Why a permanent child tax credit expansion costs so much — and how to make it cheaper
As part of the American Rescue Plan (ARP) they passed in March, Democrats increased the maximum child tax credit (CTC) parents can claim in 2021 for each of their children under 18 years old to $3,000, or $3,600 for each child under age six, and made the full value of the credit available to families with no income for the first time ever. The expansion lifted three million children out of poverty in its first month alone, which will improve their educational, health and economic outcomes throughout their lives if the policy is continued.
Democrats have made extending this policy a centerpiece of their $3.5 trillion Build Back Better agenda. But despite its success, Democrats are only proposing to extend the expanded CTC through 2025 at the latest because the annual cost of continuing the current expansion will roughly double after related policies from the GOP’s 2017 tax law expire. Fortunately, they can resolve this problem making those related policies permanent.
The GOP tax law temporarily doubled the maximum CTC to $2,000 and made more high-income parents eligible for the credit as part of a broader effort to consolidate family tax benefits. Previously, parents could claim a CTC worth up to $1,000 for each of their children, and all households could reduce their taxable income by $4,050 for each “personal exemption” they claimed for themselves and their dependents.
Taxpayers could also choose to either deduct the cost of specific expenses from their taxable income or claim a “standard deduction” that was the same for everyone. The GOP tax law temporarily repealed personal exemptions but increased the CTC (which replaced exemptions for children), doubled the standard deduction (which replaced exemptions for taxpayers themselves) and created a $500 non-refundable credit for non-child dependents.
To keep their bill from adding to the deficit after 10 years, which would have prohibited them from passing it via the filibuster-proof “reconciliation” process, Republicans scheduled these, and many of their bill’s other provisions, to expire after 2025. Those expirations are what would make a formal score of the cost of the Democrats’ CTC expansion spike after that year.
The official scorekeepers at the Joint Committee on Taxation and Congressional Budget Office score the fiscal impact of all proposals over a 10-year window relative to their “current law baseline,” or the levels of spending and revenues that would occur if Congress did not pass any new laws. Since the GOP tax law scheduled the CTC to shrink after 2025, the gap between the Democrats’ proposed spending levels and current law would grow. The expiration would add roughly $530 billion to the expansion’s 10-fiscal year cost. Should the Democrats’ expanded CTC be made permanent, families in 2026 would be eligible for both the enlarged CTC and the larger per-child exemption that existed in 2017, meaning the tax benefit per child would be even greater than it is today.

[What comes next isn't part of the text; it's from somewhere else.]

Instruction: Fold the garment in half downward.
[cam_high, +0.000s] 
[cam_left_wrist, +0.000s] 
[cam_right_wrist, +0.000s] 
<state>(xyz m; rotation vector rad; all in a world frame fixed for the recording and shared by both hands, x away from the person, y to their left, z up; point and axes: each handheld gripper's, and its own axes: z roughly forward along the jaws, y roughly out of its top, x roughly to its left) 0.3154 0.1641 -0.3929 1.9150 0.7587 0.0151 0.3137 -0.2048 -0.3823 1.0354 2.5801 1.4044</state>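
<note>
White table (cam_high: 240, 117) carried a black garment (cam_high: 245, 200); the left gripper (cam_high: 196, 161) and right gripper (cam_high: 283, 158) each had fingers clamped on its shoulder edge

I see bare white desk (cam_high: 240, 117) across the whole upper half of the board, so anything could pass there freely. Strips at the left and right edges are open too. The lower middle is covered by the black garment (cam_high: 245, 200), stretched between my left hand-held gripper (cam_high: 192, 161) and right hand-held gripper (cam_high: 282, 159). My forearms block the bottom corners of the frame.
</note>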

Rather than create an unintended bonus benefit that raises the CTC expansion’s cost, Democrats should simply make the changes to personal exemptions and the standard deduction permanent. Based on figures from the Tax Foundation, PPI estimates that permanently repealing personal exemptions while retaining the increased standard deduction and credit for dependents not eligible for the CTC would reduce the net cost of the Democrats’ CTC expansion by more than $100 billion each year after 2025.
As a result, Democrats may need only about $800 billion in additional offsets over the 10-year window to make the current CTC permanent (and even less if they are willing to consider a slightly smaller expansion). Although this figure could be a slight underestimate, since the Office of Management and Budget projects the CTC expansion would cost roughly 10 percent more than Tax Foundation does, the cost of this package is still likely to be only around half the $1.6 trillion cost of making the expanded CTC permanent on its own.
Making these reforms permanent would not only help pay for the CTC expansion but also give Democrats ownership of one of the few progressive components of the GOP’s tax law. The CTC expansion is more progressive than exemptions for dependents because credits directly reduce a taxpayer’s final liability, while exemptions lower their taxable income, which gives a bigger benefit to those in high tax brackets than those in low brackets. Meanwhile, the increased standard deduction only benefits households that do not itemize their deductions, which are disproportionately low- and middle-income households. Making this progressive benefit consolidation permanent now would prevent Republicans from using the continuation of middle-class tax cuts as a vehicle to enact more tax cuts for the rich in 2025.
Democrats do not want their most consequential anti-poverty policy in a generation to expire less than four years from now. When polls show that a majority of voters support the current CTC expansion but are skeptical of continuing it post-pandemic, lawmakers cannot necessarily count on their successors to keep a temporary extension from expiring. Rather than jeopardizing these important benefits to circumvent budget scoring rules, Democrats should protect their policy achievement and help pay for it by extending other family tax provisions in place today along with it.
Brendan McDermott is a fiscal policy analyst at the Progressive Policy Institute’s Center for Funding America’s Future.